We agree with the reviewers that a motif agreement solely based on MEME-ChIP would not be very meaningful. However, the motif identified in mice was verified via an independent method, in vitro binding assays (Ince-Dunn et al., 2012). We additionally followed the reviewers’ suggestion and compared a number of different tools, including the ones the reviewers suggested. We found the best independent tool to be HOMER (http://homer.salk.edu/homer/motif/), and used this to validate the motif identified with MEME-ChIP. The newly identified motif was very similar to the previously identified motif and is shown in Figure 1—figure supplement 2.
3) In Figure 1D, are the peak numbers in different regions normalized for the lengths of the different types of sequences?
No, the peak numbers in Figure 1D are not normalized for region length.

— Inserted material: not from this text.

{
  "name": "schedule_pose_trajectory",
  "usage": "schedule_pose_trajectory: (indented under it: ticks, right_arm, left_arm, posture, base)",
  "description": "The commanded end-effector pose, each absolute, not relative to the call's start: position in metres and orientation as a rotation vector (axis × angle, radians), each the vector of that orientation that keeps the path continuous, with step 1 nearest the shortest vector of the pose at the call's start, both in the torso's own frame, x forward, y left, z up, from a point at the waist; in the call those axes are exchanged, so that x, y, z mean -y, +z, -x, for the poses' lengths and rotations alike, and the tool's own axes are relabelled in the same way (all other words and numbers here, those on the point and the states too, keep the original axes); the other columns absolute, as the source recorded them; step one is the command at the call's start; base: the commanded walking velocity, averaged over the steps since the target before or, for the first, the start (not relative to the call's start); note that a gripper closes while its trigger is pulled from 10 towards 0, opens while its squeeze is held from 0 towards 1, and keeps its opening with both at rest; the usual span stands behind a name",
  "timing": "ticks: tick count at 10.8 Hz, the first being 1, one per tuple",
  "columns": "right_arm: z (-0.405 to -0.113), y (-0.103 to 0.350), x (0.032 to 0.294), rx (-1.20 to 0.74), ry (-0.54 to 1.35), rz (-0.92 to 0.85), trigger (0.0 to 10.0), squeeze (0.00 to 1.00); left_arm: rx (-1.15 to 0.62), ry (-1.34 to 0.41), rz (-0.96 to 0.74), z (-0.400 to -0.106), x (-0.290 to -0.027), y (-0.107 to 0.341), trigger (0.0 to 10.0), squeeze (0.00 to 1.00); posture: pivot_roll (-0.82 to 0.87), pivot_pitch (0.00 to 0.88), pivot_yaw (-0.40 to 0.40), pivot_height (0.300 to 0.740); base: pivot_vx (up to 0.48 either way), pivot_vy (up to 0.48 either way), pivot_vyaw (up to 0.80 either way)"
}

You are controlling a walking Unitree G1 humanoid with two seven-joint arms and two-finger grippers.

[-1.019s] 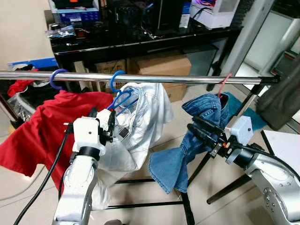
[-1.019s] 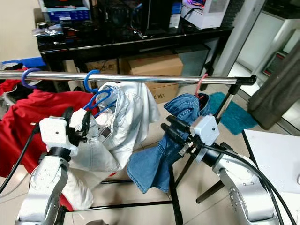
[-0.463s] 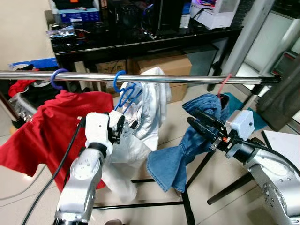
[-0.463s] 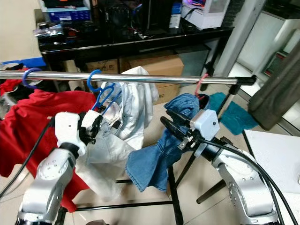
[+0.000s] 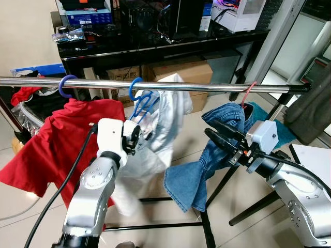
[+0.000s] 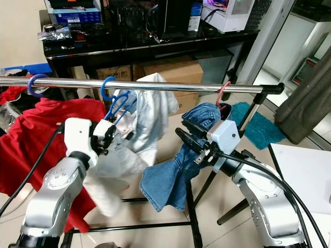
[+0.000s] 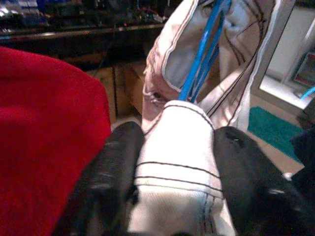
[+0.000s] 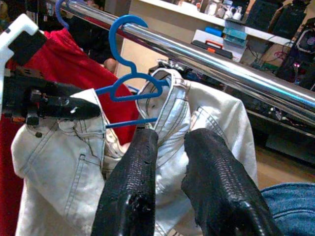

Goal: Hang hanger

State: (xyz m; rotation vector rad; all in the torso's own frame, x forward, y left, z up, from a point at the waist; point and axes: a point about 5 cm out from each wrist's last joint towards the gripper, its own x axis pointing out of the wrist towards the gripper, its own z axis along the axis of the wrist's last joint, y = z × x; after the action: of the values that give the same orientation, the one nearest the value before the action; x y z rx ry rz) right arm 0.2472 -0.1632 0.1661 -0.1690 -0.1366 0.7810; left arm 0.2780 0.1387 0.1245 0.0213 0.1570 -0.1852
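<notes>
Since one second ago white trousers (image 5: 155, 129) swung in, narrower | blue hanger (image 5: 138, 101) hooked on rail (image 5: 207, 87), just above left gripper (image 7: 172, 142) pinching trouser cloth | right gripper (image 8: 172, 167) slightly spread, beside jeans (image 5: 207, 165) | risk: pulling on the cloth may unhook the hanger

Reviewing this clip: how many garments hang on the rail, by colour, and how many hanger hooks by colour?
Red garment: 1
White garment: 1
Blue denim garment: 1
Blue hanger hooks on the rail: 2, one over the red garment, one over the white
Pink hanger hook: 1
Total: 3 garments, 3 hooks
</notes>
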Motion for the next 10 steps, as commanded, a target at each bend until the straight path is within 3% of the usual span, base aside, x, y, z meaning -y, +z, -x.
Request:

We have added Figure 1—figure supplement 3, where we show the peak distribution normalized for region length. As expected, the peak distribution changes significantly when normalized for regions length, and 3’UTRs show a far higher per-nucleotide density compared to other regions. The result has been added to the text.
4) There are also normalization questions regarding figure 1E and other plots. These plots show correlation between CLIP peaks and tags with mRNA abundance as measured by sequence reads per gene. This is problematic on several levels. First, both CLIP and RNAseq reads will be strongly affected by gene length. A better comparison is to use CLIP clusters per unit length of gene vs RPKM from RNAseq, which will normalize both values by gene length. Second even with length normalization, CLIP clusters will automatically vary strongly with gene expression level. A true comparison would need to look at the distributions of sequence density for genes in the CLIP and RNAseq datasets.
We thank the reviewers for suggesting this way of normalization. We have now normalized each binding site for sequence density (rpkm), before summarizing binding sites per transcript (or per 3’UTR or introns). We have therefore redefined top targets (about two third of the top targets overlapped with previously defined top targets), as well as top 3’UTR in the manuscript.
5) The authors use the human genome release hg18 for their alignments, although the conclusions do not likely depend on the genome release. Most people in the field are using the now 6-year-old hg19 and it would make it much easier for others to use these results if the authors were to update their pipelines to hg19.
We agree with the reviewers that the use of the hg19 build would be more appropriate at this point. To address this point and make our datasets more useful to a wider audience, we added hg19 coordinates of all supplied genomic coordinates using the UCSC liftover tool. We hope the reviewers will agree with us that the amount of time it would take us to remap the large number of datasets, and re-do the entire analysis as well as all of the tables and figures, is not justified by the relatively minor improvement in data usage compared with the liftover we included in this revised version. We would also like to emphasize that all raw sequences have been deposited at GEO for future studies.